Sin embargo, al abordar la reforma de la Justicia, la Presidenta pareció ceñirse a las indicaciones de la Constitución. Su diagnóstico de lo que sucede en el Poder Judicial de la Nación y en los tribunales de varias provincias (Salta entre ellas), fue preciso: politización, morosidad, opacidad, endogamia. Tiene razón la Presidenta cuando al aludir a la mora judicial afirma que “si uno sigue siendo culpable sin siquiera estar condenado, termina siendo culpable mediáticamente y sin poder defenderse”. Pero omitió autocriticarse: no habló de las injerencias del Poder Ejecutivo en el fuero penal federal y en el Consejo de la Magistratura. Tampoco se refirió a los jueces subrogantes ni a las presiones que su gobierno ejerce sobre otros tribunales encargados de analizar actos oficiales.

Necesitamos jueces independientes de los gobiernos y de las opiniones públicas proclives al linchamiento. En realidad, para ser creíble en su propósito de democratizar la Justicia, la Presidenta debería dar muestras inequívocas de su voluntad de prescindir de los “señores Fernández” y de toda “operación” para forzar la voluntad de los magistrados independientes. Pero nada indica que esté dispuesta a hacerlo; y ese es el problema.

Su idea de someter la elección de representantes de jueces, académicos y abogados al voto popular no debe descartarse. Esta reforma contribuiría al objetivo, siempre que: a) se prohíban las listas sábanas y se potencie a las minorías; b) el acto electoral no coincida con aquellos donde se eligen cargos políticos, y c) se reforme la ley para reducir la influencia del oficialismo en el Consejo de la Magistratura.

La segunda idea positiva propone trasparentar la actuación de los jueces, haciendo públicos los registros de causas entradas, pendientes y resueltas. Tal medida impediría alterar el orden de las sentencias para favorecer a los abogados influyentes y permitiría que los ciudadanos pudiéramos medir la eficiencia de los jueces.
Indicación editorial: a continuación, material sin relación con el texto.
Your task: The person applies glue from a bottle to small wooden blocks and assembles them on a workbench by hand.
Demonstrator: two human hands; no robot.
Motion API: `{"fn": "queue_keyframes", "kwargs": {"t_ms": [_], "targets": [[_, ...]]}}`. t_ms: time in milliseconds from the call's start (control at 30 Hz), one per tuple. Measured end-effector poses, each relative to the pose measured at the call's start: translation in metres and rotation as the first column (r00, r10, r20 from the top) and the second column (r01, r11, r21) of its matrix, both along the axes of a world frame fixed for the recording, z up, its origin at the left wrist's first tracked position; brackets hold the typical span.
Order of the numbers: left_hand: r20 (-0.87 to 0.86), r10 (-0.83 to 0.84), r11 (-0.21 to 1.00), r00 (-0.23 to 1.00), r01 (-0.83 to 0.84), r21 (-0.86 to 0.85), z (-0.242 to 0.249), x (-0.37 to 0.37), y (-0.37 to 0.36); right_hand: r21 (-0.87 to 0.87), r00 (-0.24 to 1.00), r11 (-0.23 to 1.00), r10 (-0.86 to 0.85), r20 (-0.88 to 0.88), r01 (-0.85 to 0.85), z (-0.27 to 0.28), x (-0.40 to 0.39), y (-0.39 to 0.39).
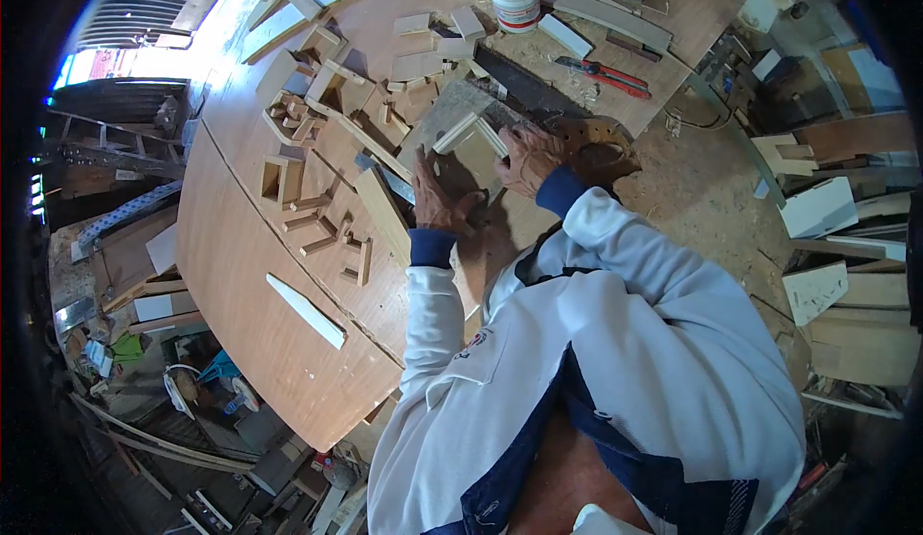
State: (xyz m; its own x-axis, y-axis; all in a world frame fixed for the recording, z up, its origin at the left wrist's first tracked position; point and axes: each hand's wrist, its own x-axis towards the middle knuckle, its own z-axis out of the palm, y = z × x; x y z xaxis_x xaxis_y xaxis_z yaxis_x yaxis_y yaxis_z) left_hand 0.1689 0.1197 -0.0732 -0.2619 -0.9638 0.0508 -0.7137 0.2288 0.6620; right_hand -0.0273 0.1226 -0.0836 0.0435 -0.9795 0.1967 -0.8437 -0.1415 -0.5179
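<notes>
A light V-shaped corner of wooden moulding [460, 134] lies over a grey board [431, 131] in front of me. My right hand [532, 158] closes its fingers on the moulding's right leg. At the left leg's end, my left hand [440, 197] has its fingers stretched up beside the moulding and its thumb spread apart. Right of the board rests a handsaw with a dark blade [529, 83]; its brown wooden handle [604, 144] lies just beyond my right hand. A pale wooden strip [383, 216] lies to the left of my left hand.
Small wooden frames and offcuts [332, 218] cover the workbench [240, 275] on the left. Red-handled pliers [615, 78] and a white tub [514, 4] with sticks in it stand farther back. A white pointed strip [306, 310] lies near the left edge. Wood scraps [822, 208] are piled at right.
</notes>
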Motion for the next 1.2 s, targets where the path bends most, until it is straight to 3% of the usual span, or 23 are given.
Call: {"fn": "queue_keyframes", "kwargs": {"t_ms": [400,633,733,800,933,1000,1133,1200], "targets": [[-0.03,0.017,0.999,0.999,-0.016,0.039,0.004,-0.001,0.001,0.096,1.0,0.995,0.017,-0.012,-0.016,0.003,0.0,-0.002],[0.003,0.007,1.0,1.0,-0.007,0.012,0.001,0.0,0.001,0.1,1.0,0.995,0.009,0.007,-0.009,0.002,0.0,-0.002],[-0.017,0.023,1.0,1.0,-0.023,0.014,-0.001,0.0,0.001,0.025,1.0,0.999,-0.023,-0.01,0.023,-0.001,0.002,-0.001],[-0.027,0.008,1.0,1.0,-0.008,0.008,-0.002,0.001,0.0,0.138,1.0,0.99,0.002,0.005,-0.003,0.001,0.0,-0.004],[-0.046,-0.011,1.0,0.999,0.01,-0.009,-0.006,0.003,-0.001,0.131,1.0,0.991,-0.007,0.011,0.006,-0.002,-0.001,-0.003],[-0.031,0.008,1.0,0.999,-0.008,0.0,-0.007,0.002,-0.001,0.038,0.999,0.999,-0.002,-0.044,0.003,-0.002,-0.002,-0.004],[-0.006,0.019,0.999,1.0,-0.02,-0.026,-0.005,0.001,0.0,0.087,0.999,0.996,-0.002,-0.042,0.006,0.002,-0.002,-0.002],[-0.005,0.021,1.0,1.0,-0.021,-0.013,-0.003,0.001,0.0,0.109,0.999,0.994,0.019,0.031,-0.022,0.002,-0.002,-0.003]]}}
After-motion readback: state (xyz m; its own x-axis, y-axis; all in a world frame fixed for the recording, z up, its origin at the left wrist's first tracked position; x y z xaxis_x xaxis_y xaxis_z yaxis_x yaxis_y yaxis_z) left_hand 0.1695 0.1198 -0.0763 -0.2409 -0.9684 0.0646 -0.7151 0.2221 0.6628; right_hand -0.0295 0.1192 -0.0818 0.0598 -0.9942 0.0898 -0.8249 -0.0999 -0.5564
Acierta también la Presidenta cuando propone terminar con la endogamia y el favoritismo a la hora de decidir los ingresos de funcionarios y empleados judiciales. Por supuesto, tan buena intención requiere que todos los ingresos a planta se realicen mediante concurso público a cargo de tribunales independientes.

La idea, que no concretó, de rescatar la ley de ética pública e integrar la comisión prevista, si se une a la efectiva vigencia del derecho a acceder a la información pública, contribuiría a la lucha contra la corrupción. Su afirmación de que no es fácil encontrar personas intachables para conformar la comisión carece de sustento y ofende a la ciudadanía honrada; bastaría con buscar personalidades fuera de los círculos áulicos.

Donde la Presidenta abandona las preocupaciones institucionales para afirmar su mezquina y peligrosa estrategia hacia el poder absoluto es en las propuestas de creación de Cámaras de Casación y de regulación restrictiva de las medidas cautelares.

En resumen: un discurso caudaloso, omisivo, “fubista”, cargado de inexactitudes estadísticas, con frases impropias de la investidura y del momento, y con una interesante propuesta teórica de reforma judicial que choca con las prácticas de la década kirchnerista y con la notoria vocación hegemónica de la Presidenta.